» **WORK INSTRUCTIONS**
Only what runs from the line with "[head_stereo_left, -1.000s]" to the end of the data should appear in the answer, exactly as written and without pictures.

(Beginning of INFORMATION SUPPLIED)

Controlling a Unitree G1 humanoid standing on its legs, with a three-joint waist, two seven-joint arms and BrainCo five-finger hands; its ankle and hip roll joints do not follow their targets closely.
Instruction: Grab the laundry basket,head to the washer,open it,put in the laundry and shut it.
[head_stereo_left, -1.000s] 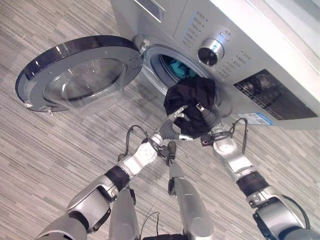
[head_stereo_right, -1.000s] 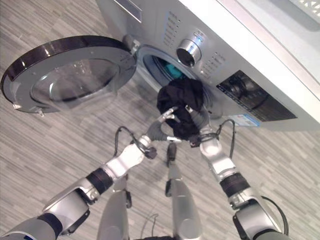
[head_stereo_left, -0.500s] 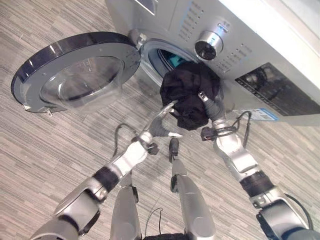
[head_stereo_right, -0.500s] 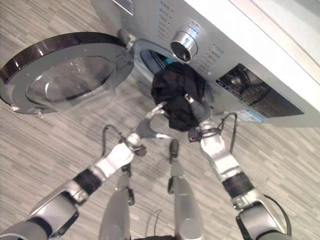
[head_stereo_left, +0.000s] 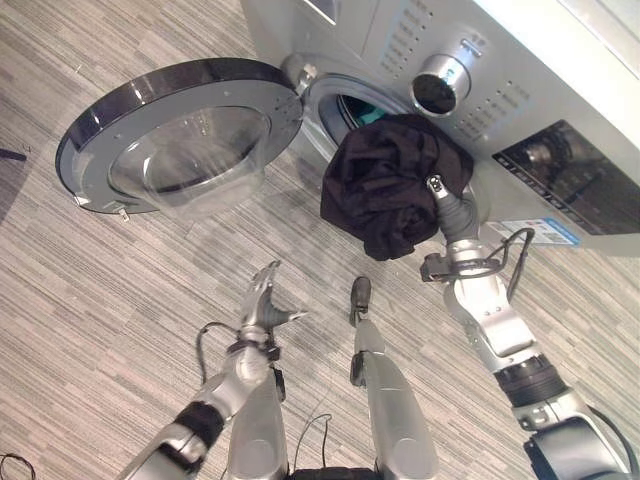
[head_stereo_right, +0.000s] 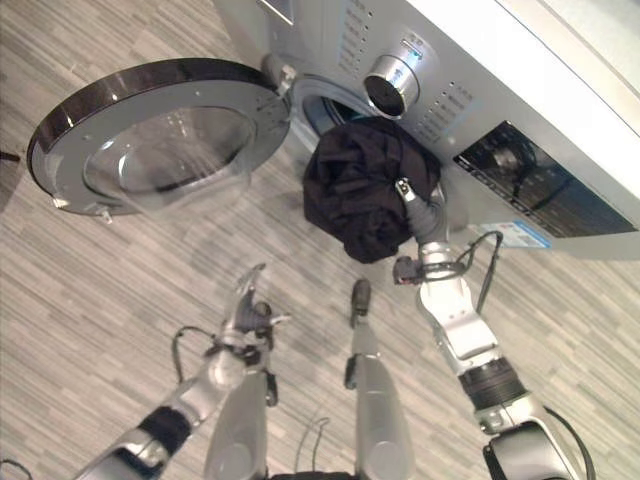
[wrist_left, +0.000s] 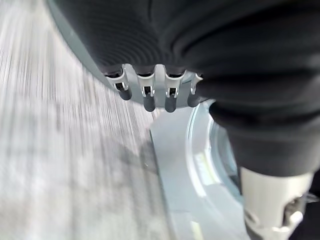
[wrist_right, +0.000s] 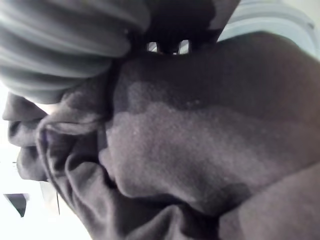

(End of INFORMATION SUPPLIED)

» **RESULT OF THIS EXERCISE**
[head_stereo_left, -1.000s] 
[head_stereo_right, -1.000s] 
[head_stereo_left, -0.500s] 
[head_stereo_right, -0.500s] 
[head_stereo_left, +0.000s] 
[head_stereo_right, +0.000s] 
[wrist_left, +0.000s] 
[wrist_right, +0.000s] 

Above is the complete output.